Because they are avid hunters, chimpanzees are also frequently exposed to SFV strains from other primate species. Testing 392 fecal samples for SFVcpz viral RNA, we found one male chimpanzee to harbor an SFV strain (LB309) that was closely related to viruses previously identified in captive DeBrazza's and mustached monkeys (). The finding of LB309 RNA indicated a productive viral infection in the chimpanzee host. Similar findings were recently reported for chimpanzees from the Taï Forest where 3 of 12 apes studied harbored SFV strains from sympatric western red colobus monkeys 
. Interestingly, these apes (all males) were also coinfected with SFVcpz; however, it was not determined whether the dual infections were productive since viral DNA (and not RNA) sequences were amplified from spleen necropsy specimens using strain specific PCR primers 
. Since we did not use strain specific primers, it is likely that our data grossly underestimate the frequency of SFV cross-species transmission in the wild.
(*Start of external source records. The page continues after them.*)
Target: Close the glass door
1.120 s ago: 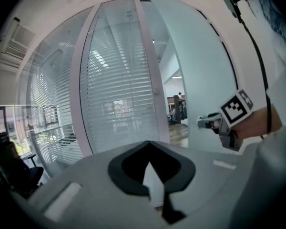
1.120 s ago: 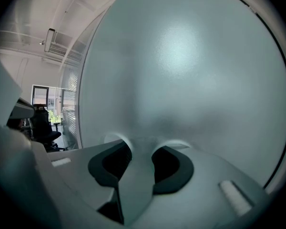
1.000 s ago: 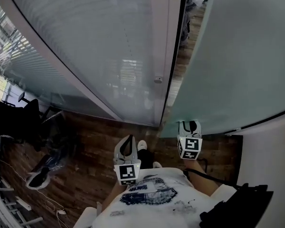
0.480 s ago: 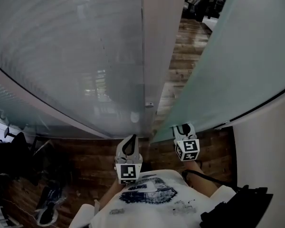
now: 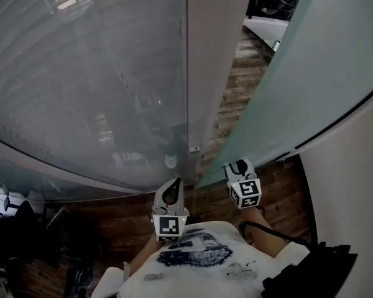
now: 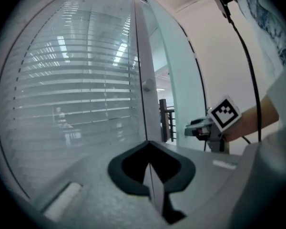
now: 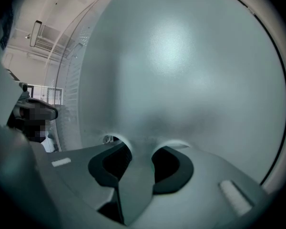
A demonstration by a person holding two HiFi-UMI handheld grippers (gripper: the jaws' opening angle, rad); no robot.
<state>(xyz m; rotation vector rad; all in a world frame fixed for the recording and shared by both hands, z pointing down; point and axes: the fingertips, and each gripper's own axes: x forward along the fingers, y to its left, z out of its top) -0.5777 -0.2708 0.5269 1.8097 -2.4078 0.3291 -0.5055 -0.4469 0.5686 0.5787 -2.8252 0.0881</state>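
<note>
While the right hand-held gripper (image 5: 238, 167) stays clamped on the glass door (image 5: 311, 73) (still ajar), the left hand-held gripper (image 5: 171, 191), closed and empty, has swung toward the gap.

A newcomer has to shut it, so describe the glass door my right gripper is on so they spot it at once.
Find the glass wall with horizontal blinds on the left and its pale upright frame. Right of the gap showing wooden floor stands the glass door, its edge clamped in the right gripper. Unlike the striped wall, it is plain, frosted, greenish and ajar.

glass door (image 5: 311, 73) top cut off, bg thru striped pane (image 6: 76, 89) blurry
</note>
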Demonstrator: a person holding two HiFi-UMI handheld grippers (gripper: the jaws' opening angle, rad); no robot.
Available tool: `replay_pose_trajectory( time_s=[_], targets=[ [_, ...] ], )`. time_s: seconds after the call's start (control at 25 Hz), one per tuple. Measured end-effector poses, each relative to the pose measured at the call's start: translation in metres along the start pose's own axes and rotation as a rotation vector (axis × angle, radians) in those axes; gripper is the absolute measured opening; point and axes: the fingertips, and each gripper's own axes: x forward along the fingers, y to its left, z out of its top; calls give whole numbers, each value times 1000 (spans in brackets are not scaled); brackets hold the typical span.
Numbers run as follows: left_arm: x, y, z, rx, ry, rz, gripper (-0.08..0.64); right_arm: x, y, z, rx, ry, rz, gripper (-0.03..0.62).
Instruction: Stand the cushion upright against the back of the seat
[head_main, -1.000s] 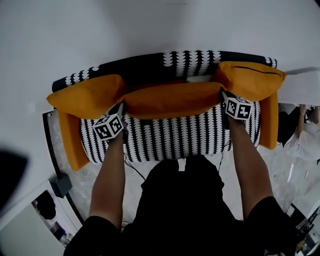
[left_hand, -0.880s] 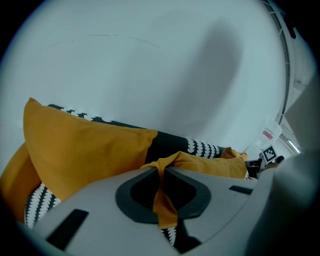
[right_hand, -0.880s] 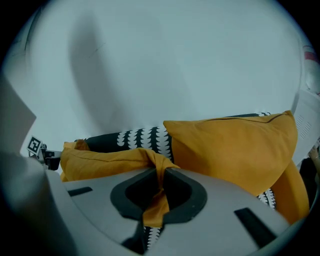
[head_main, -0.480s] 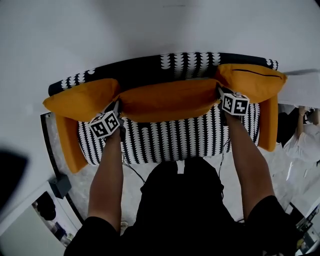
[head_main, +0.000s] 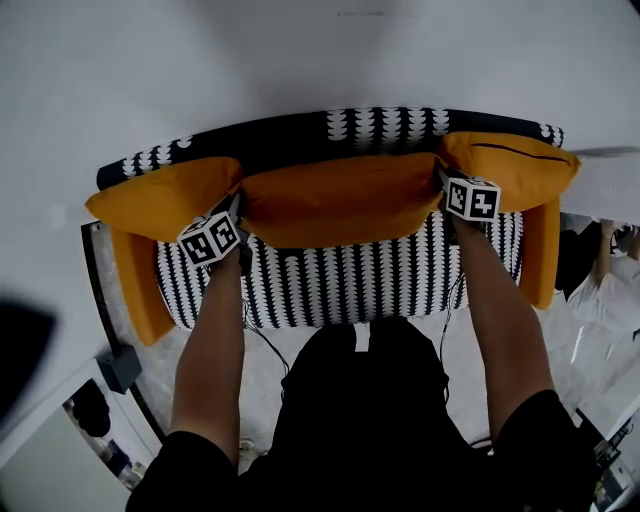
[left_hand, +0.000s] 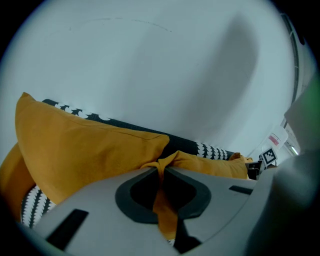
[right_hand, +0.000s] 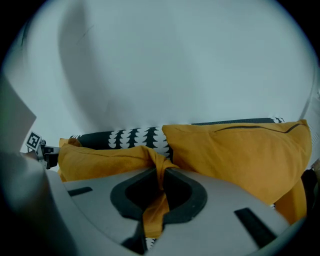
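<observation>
The middle cushion (head_main: 340, 200), orange and plump, stretches lengthwise above the sofa seat (head_main: 350, 280), just before the backrest (head_main: 300, 135). It sits between the left side cushion (head_main: 160, 195) and the right side cushion (head_main: 510, 160). The left tool (left_hand: 161, 172) is clamped on a bunched corner of it, and the right tool (right_hand: 160, 182) on the opposite corner.

It looks soft, light and limp, likely to sag between the two grips. Each pinch holds only a thin fold of cover, which could slip, so a deeper bite along the seam would seem safer. Its lower edge is hidden behind its own bulk, so I cannot tell whether it touches the seat or the backrest.
</observation>
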Motion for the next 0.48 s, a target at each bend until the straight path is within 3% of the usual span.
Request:
replay_pose_trajectory(
  time_s=[0.48],
  targets=[
    [10, 5, 7, 7, 26, 8, 35, 10, -1, 9, 13, 51, -7, 54]
  ],
)
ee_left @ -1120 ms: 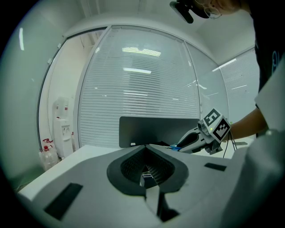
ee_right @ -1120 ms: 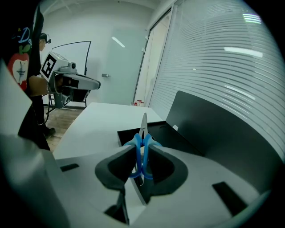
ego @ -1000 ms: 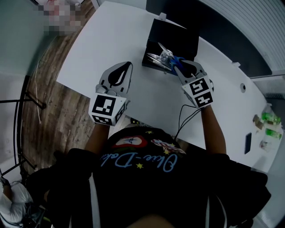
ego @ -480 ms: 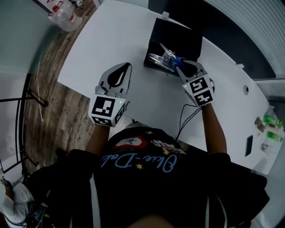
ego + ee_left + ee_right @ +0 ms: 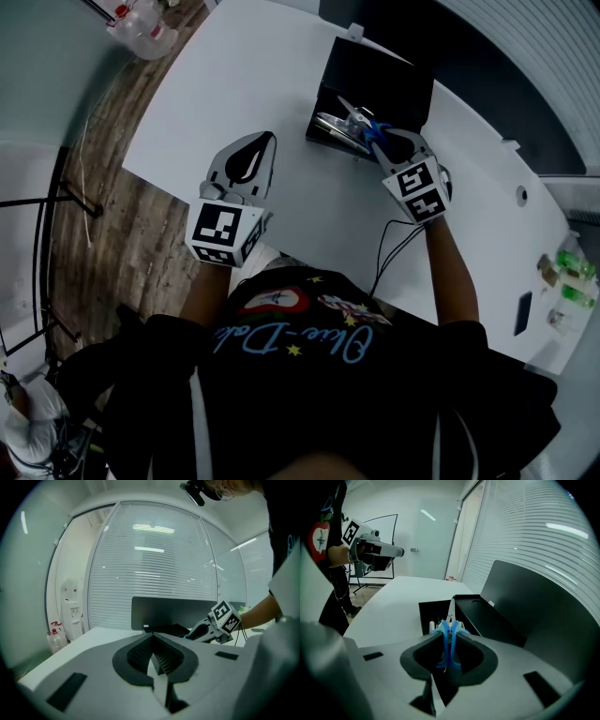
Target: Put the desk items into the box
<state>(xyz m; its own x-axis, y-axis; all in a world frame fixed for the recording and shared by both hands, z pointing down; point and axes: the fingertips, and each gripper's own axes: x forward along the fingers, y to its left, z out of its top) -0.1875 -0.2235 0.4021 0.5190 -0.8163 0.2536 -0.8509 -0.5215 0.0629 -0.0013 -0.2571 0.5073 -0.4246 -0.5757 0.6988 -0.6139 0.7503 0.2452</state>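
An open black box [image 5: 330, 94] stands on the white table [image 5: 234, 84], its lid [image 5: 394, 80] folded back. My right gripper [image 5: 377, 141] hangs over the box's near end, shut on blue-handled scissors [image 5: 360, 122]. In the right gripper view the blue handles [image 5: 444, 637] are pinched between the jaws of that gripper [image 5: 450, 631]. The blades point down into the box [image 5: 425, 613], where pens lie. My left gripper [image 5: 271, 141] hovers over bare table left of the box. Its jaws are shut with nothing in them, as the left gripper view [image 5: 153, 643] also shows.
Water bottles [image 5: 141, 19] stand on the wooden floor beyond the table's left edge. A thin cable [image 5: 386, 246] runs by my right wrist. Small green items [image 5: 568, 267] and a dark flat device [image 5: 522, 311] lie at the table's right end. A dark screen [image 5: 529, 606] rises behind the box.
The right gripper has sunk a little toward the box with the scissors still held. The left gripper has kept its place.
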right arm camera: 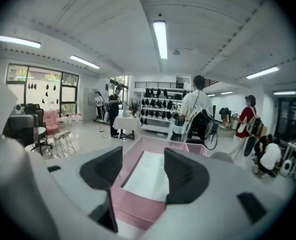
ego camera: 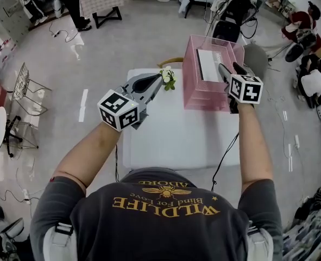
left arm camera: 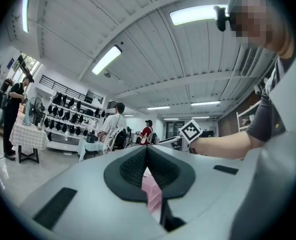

Moreover, the failure of these cross-species infections to initiate secondary spread suggests that their replication (and thus fecal detection) may be limited. However, the examples demonstrate that chimpanzees, like humans, are susceptible to SFVs from other primate species, and the fact that all cross-infected apes were males (who hunt more frequently and eat more meat than females) strongly suggest that these transmissions occur in the context of predation. These findings may be of use to primatologists interested in chimpanzee hunting behavior and prey preferences in the wild.
Finally, SFVs are of public health interest because people in sub-Saharan Africa are routinely exposed to these viruses in the context of primate bushmeat hunting 
. We show herein that SFVcpz infection is highly prevalent in wild chimpanzee populations throughout their natural range. Thus, monitoring humans for SFVcpz infection should be informative as to the locations where human/chimpanzee encounters are most frequent and where additional cross-species transmissions should be anticipated. One such area is southern Cameroon where chimpanzees are endemically infected with SIVcpz strains that have already crossed the species barrier to humans, in one case (HIV-1 group M) with devastating consequences 
. Screening humans for SFVcpz infection may also provide new insight into the environmental circumstances that underlie cross-species transmissions. For example, if the frequency of human SFVcpz infection were significantly lower in east compared to west central Africa, this would argue for lower exposure rates and, in turn, provide a reason why SIVcpz strains from P. t. schweinfurthii
apes have not emerged as human pathogens. Thus, human SFVcpz infection should be formally investigated a sentinel for ape-derived pathogens, including new SIVcpz/HIV-1 outbreaks.